Mysql query problem

dreamz_boy · March 3, 2013, 12:25pm

i am new in programming and creating my first dynamic website. and problem i am facing is that when i parse the query in the php for menu of my website it gives only one menu link and hides the other pages created in the database.if i create a new page in mysql the parse code hides the previous page link in the menu and shows the newly created page link. i want to make that every page created in database link is shown in menu. and also guide me what changes i have to do if i want to make menu with sub menu option.

here are the msql code

CREATE TABLE `pages` (
  `id` int(11) NOT NULL AUTO_INCREMENT,
  `pagetitle` varchar(255) COLLATE latin1_general_ci NOT NULL,
  `linklabel` varchar(255) COLLATE latin1_general_ci NOT NULL,
  `pagebody` text COLLATE latin1_general_ci NOT NULL,
  `pageorder` int(11) NOT NULL,
  `showing` enum('0','1') COLLATE latin1_general_ci NOT NULL DEFAULT '1',
  `keywords` varchar(255) COLLATE latin1_general_ci NOT NULL,
  `description` varchar(255) COLLATE latin1_general_ci NOT NULL,
  `lastmodified` date NOT NULL,
  `extra` varchar(255) COLLATE latin1_general_ci NOT NULL,
  PRIMARY KEY (`id`)
) ENGINE=MyISAM  DEFAULT CHARSET=latin1 COLLATE=latin1_general_ci AUTO_INCREMENT=4 ;[/code] 

for parsing

[code]$sqlCommand = "SELECT id, linklabel FROM pages WHERE showing='1' ORDER BY id ASC"; 
$query = mysqli_query($myConnection, $sqlCommand) or die (mysqli_error()); 

$menuDisplay = '';
while ($row = mysqli_fetch_array($query)) { 
    $pid = $row["id"];
    $linklabel = $row["linklabel"];
	
	$menuDisplay = '<li><a href="index.php?pid=' . $pid . '">' . $linklabel . '</a></li>';

and to display menu php code i am using is

<?php echo $menuDisplay; ?>

smokeys_13 · March 3, 2013, 1:52pm

That’s because you keep overwriting the variable:

[php]$menuDisplay = '

<a href[/php]

Therefore the last iteration of the loop will set the variable to contain the last row of data, then exit, leaving you with just the last row. You need to append the data, rather than overwrite. Simply change that line to:

[php]$menuDisplay .= '

<a href[/php]

dreamz_boy · March 3, 2013, 6:18pm

Thanks a lot Smokey Php this work for me. any suggestion for drop down menu??

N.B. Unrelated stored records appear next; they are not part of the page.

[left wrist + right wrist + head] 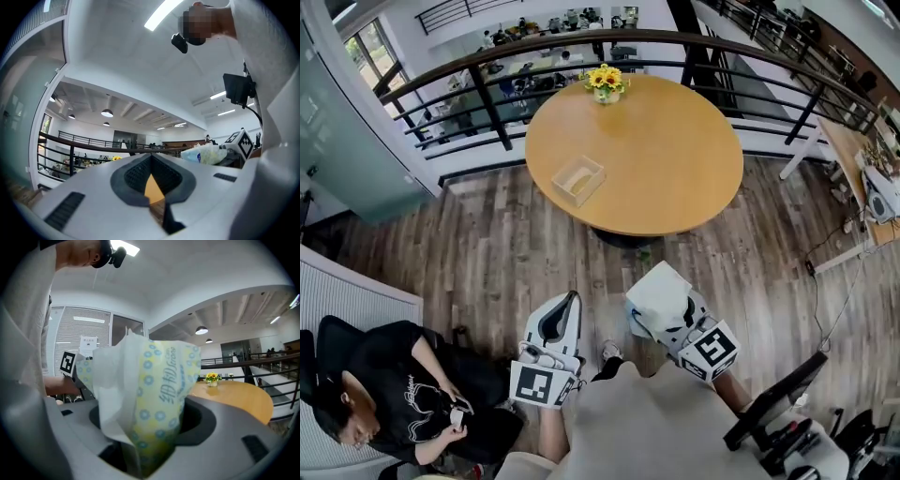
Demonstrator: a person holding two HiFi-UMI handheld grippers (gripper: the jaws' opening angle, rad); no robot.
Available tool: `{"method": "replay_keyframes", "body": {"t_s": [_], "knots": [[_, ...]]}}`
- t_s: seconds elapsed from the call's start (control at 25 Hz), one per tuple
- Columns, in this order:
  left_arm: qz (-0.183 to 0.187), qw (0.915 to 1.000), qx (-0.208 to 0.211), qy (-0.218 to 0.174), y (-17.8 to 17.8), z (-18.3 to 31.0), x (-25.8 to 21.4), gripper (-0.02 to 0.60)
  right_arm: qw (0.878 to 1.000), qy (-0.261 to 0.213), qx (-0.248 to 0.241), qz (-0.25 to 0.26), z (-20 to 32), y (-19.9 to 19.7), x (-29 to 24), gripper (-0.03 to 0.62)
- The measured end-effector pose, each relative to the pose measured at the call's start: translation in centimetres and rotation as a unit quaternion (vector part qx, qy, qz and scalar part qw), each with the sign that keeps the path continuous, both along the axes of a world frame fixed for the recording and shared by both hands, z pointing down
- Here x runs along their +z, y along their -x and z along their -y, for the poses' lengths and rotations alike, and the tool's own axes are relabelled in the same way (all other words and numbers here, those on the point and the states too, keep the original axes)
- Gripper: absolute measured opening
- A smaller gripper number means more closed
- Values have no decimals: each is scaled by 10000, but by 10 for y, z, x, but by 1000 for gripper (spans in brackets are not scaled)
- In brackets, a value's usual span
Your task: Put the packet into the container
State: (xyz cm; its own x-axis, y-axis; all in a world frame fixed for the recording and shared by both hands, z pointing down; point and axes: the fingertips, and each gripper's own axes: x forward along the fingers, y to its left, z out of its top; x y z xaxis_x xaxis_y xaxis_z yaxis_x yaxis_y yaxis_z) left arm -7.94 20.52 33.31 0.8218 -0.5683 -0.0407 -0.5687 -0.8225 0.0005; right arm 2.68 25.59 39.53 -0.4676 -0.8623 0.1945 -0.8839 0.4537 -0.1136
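Note:
The packet (659, 292) is a soft white tissue pack with blue dots and yellow print. My right gripper (653, 309) is shut on it, low in the head view, over the floor short of the round table (675, 178). In the right gripper view the packet (150, 394) stands upright between the jaws of the right gripper (151, 448) and hides most of what lies ahead. The container (578, 180), a small open box, sits on the table's left side. My left gripper (571, 300) is beside the right one, shut and holding nothing (152, 180). From the left gripper view the packet (204, 153) shows at the right.
A vase of yellow flowers (606, 82) stands at the table's far edge. A dark curved railing (487, 66) runs behind the table. A person (384, 394) sits at the lower left. A desk with equipment (867, 173) is at the right. The floor is wood planks.

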Motion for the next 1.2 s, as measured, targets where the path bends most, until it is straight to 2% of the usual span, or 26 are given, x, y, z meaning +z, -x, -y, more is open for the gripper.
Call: {"method": "replay_keyframes", "body": {"t_s": [0.12, 0.28, 0.44, 0.64, 0.84, 1.0, 1.2], "knots": [[-8, 10000, -28, 41, 2, 24, -1, 5, 10000, 51, -54, -63, 19, 3, -2, 296], [-135, 9995, -27, 283, -1, 45, 0, 5, 9998, 220, -21, 13, 41, -3, 3, 296], [11, 9995, -18, 329, -6, 71, 12, 5, 9996, 274, 4, 74, 70, -8, 12, 296], [23, 9994, -87, 333, -19, 117, 18, 5, 9995, 215, -104, 188, 120, -18, 17, 296], [-65, 9986, -392, 337, -35, 182, 9, 5, 9995, 84, -243, 162, 180, -39, 15, 296], [7, 9986, -519, 114, -53, 229, -8, 5, 9991, 10, -282, 325, 225, -65, 6, 296], [-86, 9980, -605, 163, -75, 272, -14, 5, 9986, -87, -267, 441, 270, -92, -3, 296]]}}
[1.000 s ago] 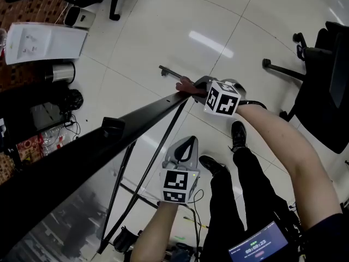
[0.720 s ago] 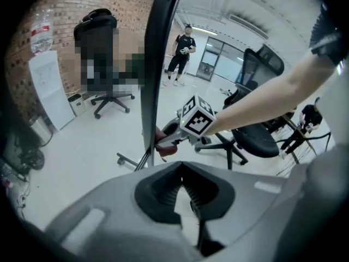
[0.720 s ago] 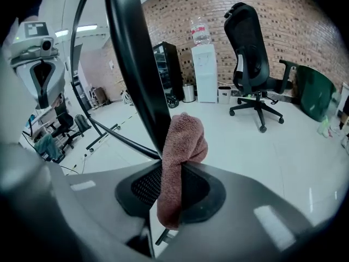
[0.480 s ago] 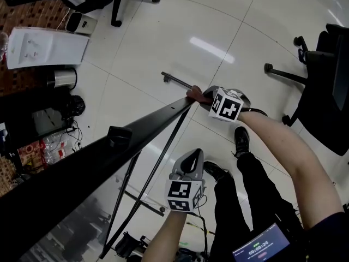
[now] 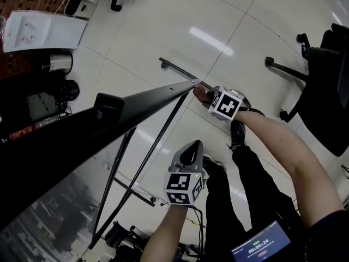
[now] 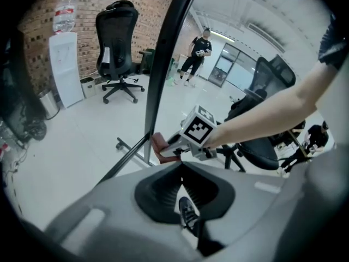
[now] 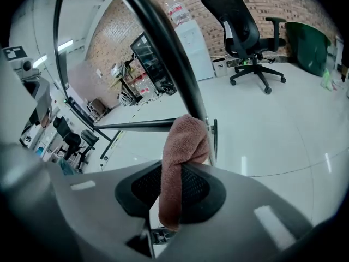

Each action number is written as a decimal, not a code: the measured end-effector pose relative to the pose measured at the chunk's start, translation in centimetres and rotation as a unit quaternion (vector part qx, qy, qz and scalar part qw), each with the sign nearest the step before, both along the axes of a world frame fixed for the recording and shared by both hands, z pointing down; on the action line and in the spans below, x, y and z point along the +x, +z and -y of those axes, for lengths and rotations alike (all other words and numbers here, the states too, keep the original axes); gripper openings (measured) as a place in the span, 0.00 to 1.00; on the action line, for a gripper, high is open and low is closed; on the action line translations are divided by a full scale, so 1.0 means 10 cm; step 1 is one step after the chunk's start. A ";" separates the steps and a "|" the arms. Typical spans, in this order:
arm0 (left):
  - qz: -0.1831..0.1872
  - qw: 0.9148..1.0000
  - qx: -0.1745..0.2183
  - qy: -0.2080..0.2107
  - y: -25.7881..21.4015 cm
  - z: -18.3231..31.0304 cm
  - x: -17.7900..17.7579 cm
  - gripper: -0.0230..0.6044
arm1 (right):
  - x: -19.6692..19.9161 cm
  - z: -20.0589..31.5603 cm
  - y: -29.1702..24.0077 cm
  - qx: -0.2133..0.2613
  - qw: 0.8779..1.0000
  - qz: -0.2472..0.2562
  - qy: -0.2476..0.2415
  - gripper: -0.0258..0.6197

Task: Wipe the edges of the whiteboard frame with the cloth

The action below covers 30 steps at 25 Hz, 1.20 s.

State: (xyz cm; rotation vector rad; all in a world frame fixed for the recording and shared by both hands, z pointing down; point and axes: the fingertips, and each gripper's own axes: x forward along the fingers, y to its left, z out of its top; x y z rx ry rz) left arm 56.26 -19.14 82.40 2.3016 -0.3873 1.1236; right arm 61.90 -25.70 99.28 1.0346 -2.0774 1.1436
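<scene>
Only one readable text: a timer on a small screen

In the head view, at 5 o'clock, a small screen [image 5: 258,245] shows pale digits that look like 00:09:24, the last ones faint; the reddish bar under them is too small to read. The marker cube [image 5: 181,187] at 6 o'clock and the second cube [image 5: 225,103] at 1 o'clock bear black-and-white square patterns, with no letters. In the left gripper view, at 10 o'clock, a water bottle [image 6: 64,12] carries a red label whose print cannot be read.
</scene>
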 end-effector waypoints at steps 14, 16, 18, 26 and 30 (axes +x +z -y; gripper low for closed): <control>-0.028 0.999 0.006 -0.021 0.01 -0.05 -0.45 0.04 | 0.00 0.52 -0.46 0.134 0.967 -0.203 0.078 0.14; -0.018 0.999 0.010 -0.025 0.06 -0.03 -0.65 0.04 | -0.04 0.54 -0.40 0.123 0.967 -0.210 0.079 0.14; -0.008 0.999 0.008 -0.038 0.12 -0.01 -0.85 0.04 | -0.13 0.58 -0.33 0.116 0.968 -0.212 0.071 0.14; 0.015 0.997 0.001 -0.082 0.20 0.03 -1.52 0.04 | -0.56 0.58 -0.23 0.104 0.971 -0.213 0.041 0.14; 0.011 0.996 0.005 -0.088 0.17 0.00 -1.67 0.04 | -0.70 0.56 -0.22 0.101 0.971 -0.216 0.032 0.14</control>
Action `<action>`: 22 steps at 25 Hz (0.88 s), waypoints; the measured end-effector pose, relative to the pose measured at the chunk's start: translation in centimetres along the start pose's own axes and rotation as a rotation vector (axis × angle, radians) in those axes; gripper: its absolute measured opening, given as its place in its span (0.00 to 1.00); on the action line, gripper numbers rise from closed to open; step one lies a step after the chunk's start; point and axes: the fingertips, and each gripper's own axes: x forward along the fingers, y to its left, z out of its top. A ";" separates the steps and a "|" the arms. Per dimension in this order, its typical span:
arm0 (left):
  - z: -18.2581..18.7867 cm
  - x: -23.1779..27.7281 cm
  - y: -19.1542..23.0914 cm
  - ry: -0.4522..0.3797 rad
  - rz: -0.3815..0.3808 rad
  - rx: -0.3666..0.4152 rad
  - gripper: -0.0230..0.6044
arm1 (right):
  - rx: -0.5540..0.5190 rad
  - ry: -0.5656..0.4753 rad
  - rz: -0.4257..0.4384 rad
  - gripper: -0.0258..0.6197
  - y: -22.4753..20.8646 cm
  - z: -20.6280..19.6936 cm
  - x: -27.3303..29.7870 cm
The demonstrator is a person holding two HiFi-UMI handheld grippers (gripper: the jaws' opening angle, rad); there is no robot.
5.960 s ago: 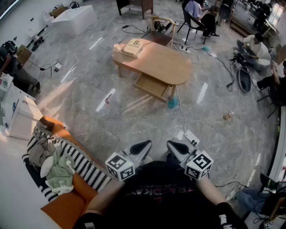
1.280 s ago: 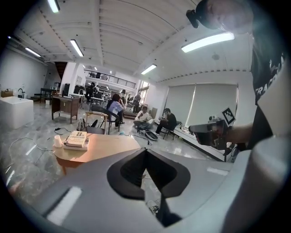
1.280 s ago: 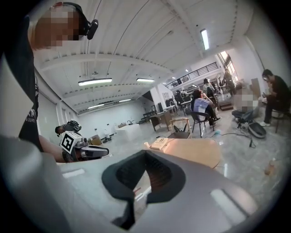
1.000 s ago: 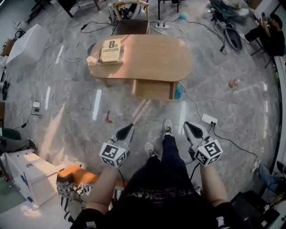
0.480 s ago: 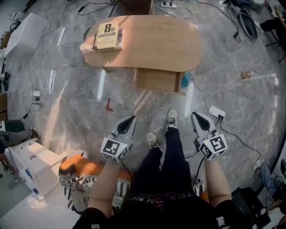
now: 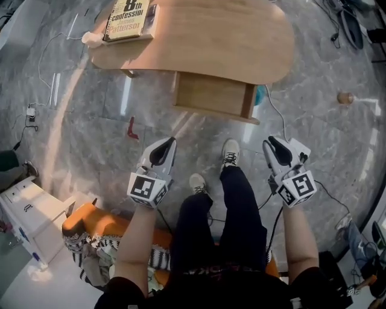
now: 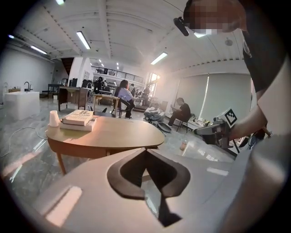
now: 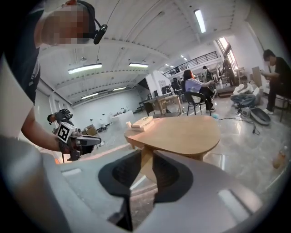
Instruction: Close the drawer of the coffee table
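The oval wooden coffee table (image 6: 229,36) stands at the top of the head view. Its drawer (image 6: 211,95) is pulled out toward me under the near edge. My left gripper (image 6: 169,142) hangs short of the drawer, to its lower left, shut with nothing in it; in the left gripper view its jaws (image 7: 145,151) meet at a point. My right gripper (image 6: 271,143) is off to the drawer's lower right. Its jaws (image 8: 146,157) have just been opening and now stand a narrow gap apart, with nothing between them. Neither gripper touches the table.
A book (image 6: 128,18) and a white cup (image 6: 90,39) lie on the table's left end. A blue object (image 6: 258,95), a cable and a power strip (image 6: 297,146) are near the drawer's right. My feet (image 6: 229,152) stand between the grippers. An orange sofa (image 6: 90,229) is behind me, left.
The table and drawer have come much nearer and larger in the head view. Both grippers have moved forward and down toward the drawer.
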 end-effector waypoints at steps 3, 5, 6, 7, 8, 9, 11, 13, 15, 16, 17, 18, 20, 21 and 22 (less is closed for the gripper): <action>-3.9 2.0 2.4 0.004 0.022 0.005 0.04 | -0.013 0.007 -0.025 0.16 -2.0 -3.7 2.1; -6.3 3.2 3.7 0.004 0.037 0.006 0.04 | -0.016 0.018 -0.042 0.19 -3.6 -6.1 3.1; -7.4 3.9 4.3 0.001 0.040 0.008 0.04 | -0.016 0.022 -0.051 0.22 -4.5 -7.3 3.6; -8.5 4.5 4.7 -0.001 0.041 0.012 0.04 | -0.016 0.025 -0.061 0.24 -5.3 -8.3 4.0; -9.6 5.1 5.2 -0.002 0.039 0.018 0.04 | -0.018 0.025 -0.070 0.26 -6.0 -9.3 4.5; -10.7 5.7 5.7 -0.003 0.037 0.022 0.04 | -0.021 0.024 -0.079 0.26 -6.6 -10.3 5.0; -13.0 6.9 7.0 -0.006 0.041 0.029 0.12 | -0.028 0.016 -0.091 0.26 -7.8 -12.3 6.1; -14.8 8.0 8.5 -0.024 0.064 0.037 0.13 | -0.046 0.009 -0.094 0.26 -9.0 -14.5 7.4; -16.6 9.1 10.1 -0.041 0.089 0.048 0.17 | -0.071 0.000 -0.094 0.27 -10.1 -16.5 8.5; -17.6 9.7 10.8 -0.045 0.099 0.051 0.28 | -0.084 -0.005 -0.098 0.28 -10.6 -17.5 8.8; -18.7 10.3 11.6 -0.049 0.107 0.055 0.37 | -0.095 -0.010 -0.102 0.30 -11.1 -18.4 9.0; -19.5 10.9 12.2 -0.053 0.115 0.064 0.40 | -0.104 -0.017 -0.106 0.31 -11.5 -19.3 9.1; -20.8 11.9 13.3 -0.065 0.122 0.098 0.45 | -0.119 -0.035 -0.110 0.32 -12.0 -20.9 9.3; -21.3 12.4 13.8 -0.075 0.121 0.115 0.47 | -0.130 -0.044 -0.111 0.33 -12.1 -21.6 9.4; -21.7 13.0 14.3 -0.085 0.118 0.128 0.49 | -0.141 -0.053 -0.112 0.33 -12.3 -22.3 9.5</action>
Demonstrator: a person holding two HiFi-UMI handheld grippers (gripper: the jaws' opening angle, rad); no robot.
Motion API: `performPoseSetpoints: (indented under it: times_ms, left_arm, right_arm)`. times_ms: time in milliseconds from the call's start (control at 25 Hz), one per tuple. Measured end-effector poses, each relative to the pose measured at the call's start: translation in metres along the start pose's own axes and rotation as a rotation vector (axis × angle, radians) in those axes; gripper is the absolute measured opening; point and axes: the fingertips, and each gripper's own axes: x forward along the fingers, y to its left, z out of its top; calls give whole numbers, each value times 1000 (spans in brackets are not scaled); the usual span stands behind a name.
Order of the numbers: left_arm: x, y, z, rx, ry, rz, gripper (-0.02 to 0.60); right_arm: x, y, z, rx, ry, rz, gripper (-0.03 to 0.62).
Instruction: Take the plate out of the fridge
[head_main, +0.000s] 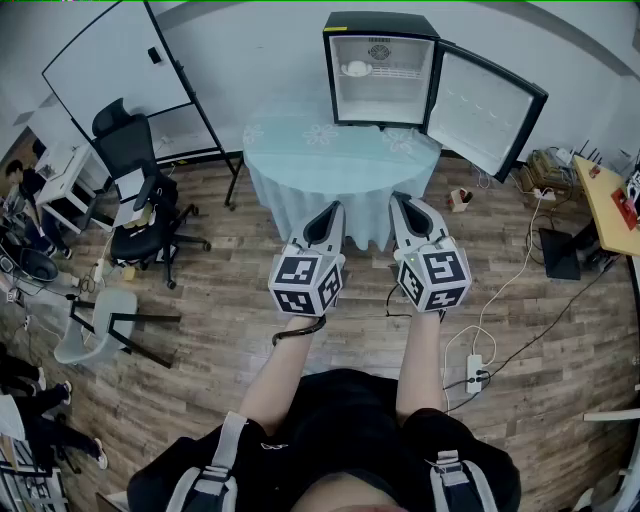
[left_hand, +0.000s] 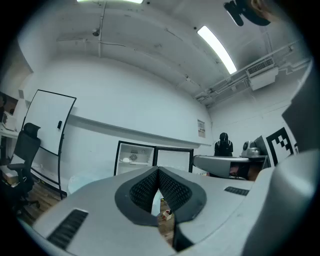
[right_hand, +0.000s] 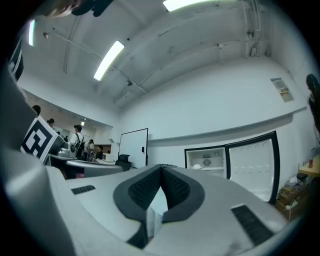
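A small black fridge (head_main: 385, 70) stands on a round table (head_main: 340, 155) with its door (head_main: 485, 110) swung open to the right. A white plate (head_main: 356, 69) lies on its upper shelf at the left; the plate (left_hand: 133, 158) also shows in the left gripper view, and the plate (right_hand: 196, 166) in the right gripper view. My left gripper (head_main: 334, 208) and right gripper (head_main: 399, 200) hover side by side in front of the table, well short of the fridge. Both are shut with nothing between the pads.
A light blue cloth covers the table. A whiteboard (head_main: 120, 70) and a black office chair (head_main: 140, 190) stand to the left. A wooden desk (head_main: 610, 205) and floor cables (head_main: 500, 300) lie to the right. People stand at the far left.
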Motion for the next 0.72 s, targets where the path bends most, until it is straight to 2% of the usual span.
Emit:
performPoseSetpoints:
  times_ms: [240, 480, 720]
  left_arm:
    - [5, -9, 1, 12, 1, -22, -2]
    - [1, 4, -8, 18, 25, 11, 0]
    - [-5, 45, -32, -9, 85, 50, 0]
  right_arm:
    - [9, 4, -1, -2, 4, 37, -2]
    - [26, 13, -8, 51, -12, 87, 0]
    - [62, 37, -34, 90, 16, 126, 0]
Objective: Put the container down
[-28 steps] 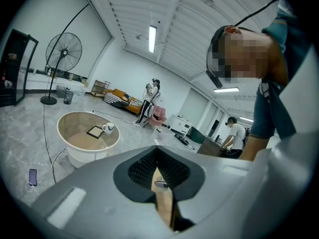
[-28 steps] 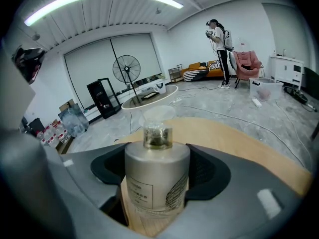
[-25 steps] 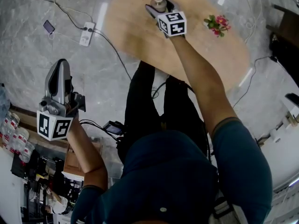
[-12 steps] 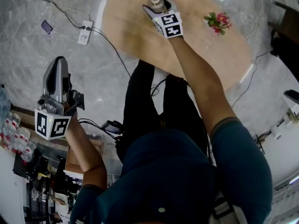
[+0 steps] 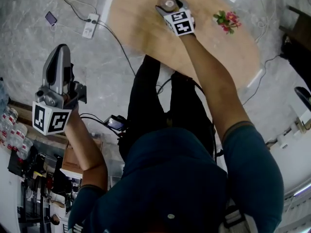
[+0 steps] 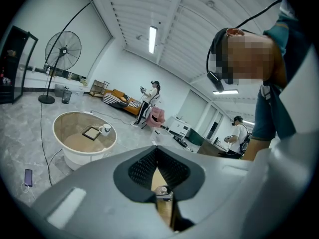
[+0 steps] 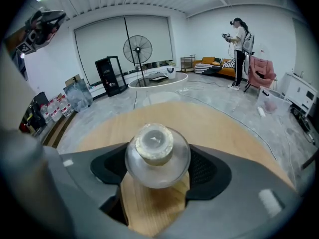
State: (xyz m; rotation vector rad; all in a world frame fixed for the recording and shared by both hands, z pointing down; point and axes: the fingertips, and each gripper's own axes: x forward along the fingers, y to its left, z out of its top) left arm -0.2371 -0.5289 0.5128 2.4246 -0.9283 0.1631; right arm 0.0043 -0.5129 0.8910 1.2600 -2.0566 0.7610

one more problem related to above table is that i am trying to add dynamically page title, keywords,description for pages created in database. and for this i used a query and this gives me only title of first page created in database for all pages.

query i used for it is

[code]$sqlCommand = “SELECT pagetitle FROM pages WHERE showing=‘1’ LIMIT 1”;
$query = mysqli_query($myConnection, $sqlCommand) or die (mysqli_error());
while ($row = mysqli_fetch_array($query)) {
$title = $row[“pagetitle”];

}
mysqli_free_result($query);[/code]

and php code for title i am using is

<title><?php echo $title; ?></title>

dreamz_boy · March 4, 2013, 5:35am

thanks a lot for support. problem resolved i used pageid to do title dynamic and it work for me.